Independent Monitoring: The government permitted independent monitoring of detention conditions by local and international human rights groups.

d. Arbitrary Arrest or Detention

The constitution and law prohibit arbitrary arrest and detention, but the government did not always observe these prohibitions. Detainees may challenge the lawfulness of detention before a court through an appeals process and obtain prompt release as well as compensation if found to have been unlawfully detained.

Arrest Procedures and Treatment of Detainees

The law requires arrest warrants, although warrantless arrests occurred, particularly of immigrants suspected of crimes. By law detainees must be brought before a magistrate within 48 hours of arrest and released if no indictment is filed, but this standard was not always met. Authorities were obligated to inform detainees of charges against them, but they did not always do so. The law provides for the right to counsel at state expense for indigent clients; lawyers did not receive compensation for their part-time public defense work and often ignored state directives to represent indigent clients. There was a functioning bail system. Pretrial detainees had prompt access to family members. Authorities usually held civilian suspects under house arrest.

Arbitrary Arrest: Following the February 1 attack on the government administrative center in Bissau, media and the GBHRL reported that individuals were detained without charge for extended periods. The GBHRL estimated that 30 individuals were still being held without charge at a military base in Bissau as of year’s end.

e. Denial of Fair Public Trial

The constitution and law provide for an independent judiciary, but the judiciary was subject to political manipulation. Judges were inadequately trained, irregularly paid, and subject to corruption. A lack of resources and infrastructure often delayed trials, and convictions were rare. Authorities respected court orders, however.

Trial Procedures

The law provides for the right to a fair and public trial, but the independent judiciary did not always enforce this right. The court system did not often provide fair trials, and corrupt judges sometimes worked in concert with police. Cases were sometimes delayed without explanation, and occasionally fines were directly taken out of defendants’ bank accounts without their knowledge. Defendants generally had adequate time and facilities to prepare a defense; however, most cases never came to trial.

Political Prisoners and Detainees

There were no reports of political prisoners or detainees.

Civil Judicial Procedures and Remedies

Individuals may seek civil remedies for human rights abuses; however, there was no specific administrative mechanism to address human rights abuses.
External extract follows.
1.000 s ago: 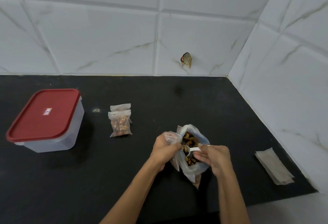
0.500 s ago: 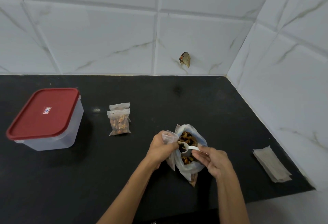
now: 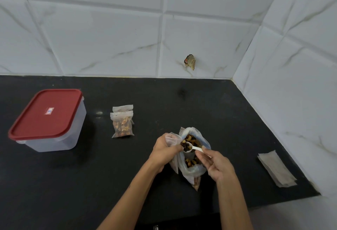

f. Arbitrary or Unlawful Interference with Privacy, Family, Home, or Correspondence

The constitution and law prohibit such actions but, following the February 1 attack on the government administrative center, some civil society activists and NGO representatives reported having their homes invaded at night by individuals dressed in police or military uniforms. The individuals targeted in the raids suspected their homes had been raided and ransacked as a means of intimidation. On November 29, a lawyer representing defendants accused of participation in the February 1 attack was reportedly beaten by masked assailants who forcibly entered his home. The perpetrators of the crime were not apprehended or identified, but the targeted individual claimed the attack was related to his participation in the case.

Section 2. Respect for Civil Liberties

a. Freedom of Expression, Including for Members of the Press and Other Media

The constitution and law provide for freedom of speech, including for members of the press and other media; however, the government did not always respect this right. Media watchdogs reported multiple acts of intimidation against media, including state-owned media outlets.

Violence and Harassment: The government took insufficient steps to preserve the safety and independence of media or to prosecute individuals who threatened journalists. Intimidation and harassment of journalist and media outlets remained a problem during the year.

On February 7, unidentified armed assailants attacked the Capital FM radio station in Bissau, one of the country’s most prominent radio outlets. Seven individuals, including three journalists, were reportedly injured. Individuals present at the scene said the assailants were wearing military uniforms and used military-grade weapons. The assailants reportedly fired live rounds into the façade of the home of one of the journalists and also lobbed tear gas containers into his yard.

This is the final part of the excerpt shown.